## Exercise prompt
Report the lines of the data below that contain the string "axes".

+++

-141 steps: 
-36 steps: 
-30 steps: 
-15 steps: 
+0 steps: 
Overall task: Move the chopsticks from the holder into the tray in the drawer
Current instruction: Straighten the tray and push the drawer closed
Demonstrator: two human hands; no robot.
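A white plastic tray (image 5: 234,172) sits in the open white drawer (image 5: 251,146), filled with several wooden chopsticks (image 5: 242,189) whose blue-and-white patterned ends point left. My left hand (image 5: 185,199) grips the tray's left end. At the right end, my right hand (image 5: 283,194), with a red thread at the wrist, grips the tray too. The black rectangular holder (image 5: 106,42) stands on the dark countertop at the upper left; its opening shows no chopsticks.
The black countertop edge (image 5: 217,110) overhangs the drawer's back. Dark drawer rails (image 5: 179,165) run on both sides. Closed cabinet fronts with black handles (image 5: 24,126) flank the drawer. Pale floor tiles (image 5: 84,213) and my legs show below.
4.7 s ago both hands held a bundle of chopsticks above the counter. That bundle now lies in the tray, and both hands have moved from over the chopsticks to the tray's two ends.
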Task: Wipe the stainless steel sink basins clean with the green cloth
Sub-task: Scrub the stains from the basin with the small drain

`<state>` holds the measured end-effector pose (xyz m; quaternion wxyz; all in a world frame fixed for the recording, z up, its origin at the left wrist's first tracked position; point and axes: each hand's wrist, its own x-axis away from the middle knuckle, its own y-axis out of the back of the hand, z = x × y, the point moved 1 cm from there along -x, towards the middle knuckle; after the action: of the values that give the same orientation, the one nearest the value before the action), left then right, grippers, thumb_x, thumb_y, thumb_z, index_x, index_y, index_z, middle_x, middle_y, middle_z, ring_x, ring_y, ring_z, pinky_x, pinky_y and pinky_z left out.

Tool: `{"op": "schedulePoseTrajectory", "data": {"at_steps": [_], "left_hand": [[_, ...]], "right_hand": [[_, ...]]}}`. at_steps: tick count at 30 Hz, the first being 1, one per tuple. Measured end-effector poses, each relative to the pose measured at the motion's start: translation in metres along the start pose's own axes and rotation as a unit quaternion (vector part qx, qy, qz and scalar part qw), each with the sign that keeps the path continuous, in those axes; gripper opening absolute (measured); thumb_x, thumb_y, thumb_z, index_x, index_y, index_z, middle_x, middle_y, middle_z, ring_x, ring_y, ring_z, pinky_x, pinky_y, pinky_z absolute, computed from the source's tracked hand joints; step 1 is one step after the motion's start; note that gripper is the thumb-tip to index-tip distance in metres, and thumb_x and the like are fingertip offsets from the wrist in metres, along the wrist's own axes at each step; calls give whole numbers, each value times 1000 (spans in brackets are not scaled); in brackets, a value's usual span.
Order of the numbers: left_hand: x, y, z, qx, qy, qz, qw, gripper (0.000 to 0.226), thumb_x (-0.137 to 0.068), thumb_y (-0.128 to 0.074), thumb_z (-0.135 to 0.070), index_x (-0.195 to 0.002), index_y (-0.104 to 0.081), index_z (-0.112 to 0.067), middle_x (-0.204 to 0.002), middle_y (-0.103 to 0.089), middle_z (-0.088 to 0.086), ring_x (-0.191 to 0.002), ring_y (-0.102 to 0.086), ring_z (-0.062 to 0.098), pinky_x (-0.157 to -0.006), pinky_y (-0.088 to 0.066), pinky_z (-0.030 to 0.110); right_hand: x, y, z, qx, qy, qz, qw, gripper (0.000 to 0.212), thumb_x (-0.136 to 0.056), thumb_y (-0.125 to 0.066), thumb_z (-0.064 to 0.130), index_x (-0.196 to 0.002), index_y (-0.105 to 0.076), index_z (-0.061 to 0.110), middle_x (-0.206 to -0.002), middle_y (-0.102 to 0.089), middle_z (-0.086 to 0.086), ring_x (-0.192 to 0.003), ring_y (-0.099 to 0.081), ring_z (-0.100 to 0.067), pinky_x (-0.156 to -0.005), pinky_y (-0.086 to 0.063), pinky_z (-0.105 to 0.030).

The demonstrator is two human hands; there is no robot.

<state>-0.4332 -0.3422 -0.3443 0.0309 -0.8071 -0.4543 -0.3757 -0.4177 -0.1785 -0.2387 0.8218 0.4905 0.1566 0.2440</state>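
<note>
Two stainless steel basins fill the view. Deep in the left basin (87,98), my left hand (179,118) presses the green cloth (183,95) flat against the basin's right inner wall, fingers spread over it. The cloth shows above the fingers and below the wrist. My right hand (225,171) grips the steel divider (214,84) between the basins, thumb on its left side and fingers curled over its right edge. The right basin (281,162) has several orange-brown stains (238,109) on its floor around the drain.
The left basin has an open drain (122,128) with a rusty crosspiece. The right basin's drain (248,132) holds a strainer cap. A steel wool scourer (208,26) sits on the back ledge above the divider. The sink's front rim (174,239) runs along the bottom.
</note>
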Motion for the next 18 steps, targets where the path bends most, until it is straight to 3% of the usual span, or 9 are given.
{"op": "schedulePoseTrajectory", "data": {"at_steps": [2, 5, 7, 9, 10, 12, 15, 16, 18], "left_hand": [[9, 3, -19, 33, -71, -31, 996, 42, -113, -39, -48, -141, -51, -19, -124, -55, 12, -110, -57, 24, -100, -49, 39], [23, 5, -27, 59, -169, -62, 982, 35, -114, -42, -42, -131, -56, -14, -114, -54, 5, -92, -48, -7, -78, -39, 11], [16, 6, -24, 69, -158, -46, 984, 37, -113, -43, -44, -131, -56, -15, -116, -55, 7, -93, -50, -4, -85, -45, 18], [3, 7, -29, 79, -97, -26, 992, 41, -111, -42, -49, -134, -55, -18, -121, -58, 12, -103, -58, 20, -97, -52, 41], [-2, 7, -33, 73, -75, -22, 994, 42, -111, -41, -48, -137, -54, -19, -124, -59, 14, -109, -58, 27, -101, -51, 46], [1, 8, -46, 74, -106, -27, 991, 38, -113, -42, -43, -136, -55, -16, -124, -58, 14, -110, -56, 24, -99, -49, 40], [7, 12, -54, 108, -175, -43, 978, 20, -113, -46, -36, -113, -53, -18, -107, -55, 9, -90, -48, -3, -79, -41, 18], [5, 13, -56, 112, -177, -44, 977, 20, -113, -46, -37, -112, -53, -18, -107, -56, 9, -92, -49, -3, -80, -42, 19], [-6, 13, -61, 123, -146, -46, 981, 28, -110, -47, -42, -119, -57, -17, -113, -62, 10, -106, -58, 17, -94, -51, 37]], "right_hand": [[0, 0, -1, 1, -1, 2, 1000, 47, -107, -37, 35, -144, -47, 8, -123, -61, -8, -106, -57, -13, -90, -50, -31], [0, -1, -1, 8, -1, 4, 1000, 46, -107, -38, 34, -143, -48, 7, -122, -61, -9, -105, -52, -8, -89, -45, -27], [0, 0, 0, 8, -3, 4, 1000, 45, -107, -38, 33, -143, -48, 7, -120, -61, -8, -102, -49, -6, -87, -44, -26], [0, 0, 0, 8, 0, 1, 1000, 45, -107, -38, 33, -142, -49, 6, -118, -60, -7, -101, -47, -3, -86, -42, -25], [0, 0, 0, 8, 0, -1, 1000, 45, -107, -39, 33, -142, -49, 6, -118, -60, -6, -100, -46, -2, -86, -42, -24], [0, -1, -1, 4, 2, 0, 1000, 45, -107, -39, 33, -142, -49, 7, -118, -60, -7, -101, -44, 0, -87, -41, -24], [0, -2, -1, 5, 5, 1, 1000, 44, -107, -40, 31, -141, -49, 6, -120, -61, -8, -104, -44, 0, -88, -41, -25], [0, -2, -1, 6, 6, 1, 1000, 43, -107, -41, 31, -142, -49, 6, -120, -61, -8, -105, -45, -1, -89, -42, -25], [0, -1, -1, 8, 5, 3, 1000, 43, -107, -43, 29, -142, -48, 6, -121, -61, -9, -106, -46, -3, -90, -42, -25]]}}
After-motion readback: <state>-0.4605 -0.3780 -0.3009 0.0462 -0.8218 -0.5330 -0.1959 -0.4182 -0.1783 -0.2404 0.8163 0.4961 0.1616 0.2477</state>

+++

## Answer for the task
`<state>` holds the measured end-effector pose (xyz m; quaternion wxyz; all in a world frame fixed for the recording, z up, its origin at the left wrist's first tracked position; point and axes: each hand's wrist, its own x-axis away from the middle knuckle, its own y-axis out of the back of the hand, z = x × y, the point moved 1 cm from there along -x, towards the middle knuckle; after the action: of the values that give the same orientation, the one nearest the value before the action), left then right, grippers, thumb_x, thumb_y, thumb_z, index_x, index_y, index_z, middle_x, middle_y, middle_z, ring_x, ring_y, ring_z, pinky_x, pinky_y and pinky_z left out.
Tool: `{"op": "schedulePoseTrajectory", "data": {"at_steps": [_], "left_hand": [[_, ...]], "right_hand": [[_, ...]]}}`. at_steps: tick count at 30 Hz, the first being 1, one per tuple. Measured end-effector poses, each relative to the pose measured at the motion's start: translation in metres along the start pose's own axes and rotation as a unit quaternion (vector part qx, qy, qz and scalar part qw), each with the sign that keeps the path continuous, in those axes; gripper opening absolute (measured); thumb_x, thumb_y, thumb_z, index_x, index_y, index_z, middle_x, middle_y, middle_z, ring_x, ring_y, ring_z, pinky_x, pinky_y, pinky_z absolute, computed from the source's tracked hand joints; step 1 is one step after the motion's start; note that gripper is the thumb-tip to index-tip distance in metres, and thumb_x and the like are fingertip offsets from the wrist in metres, along the wrist's own axes at each step; calls give whole numbers, each value times 1000 (spans in brackets are not scaled); in brackets, a value's usual span.

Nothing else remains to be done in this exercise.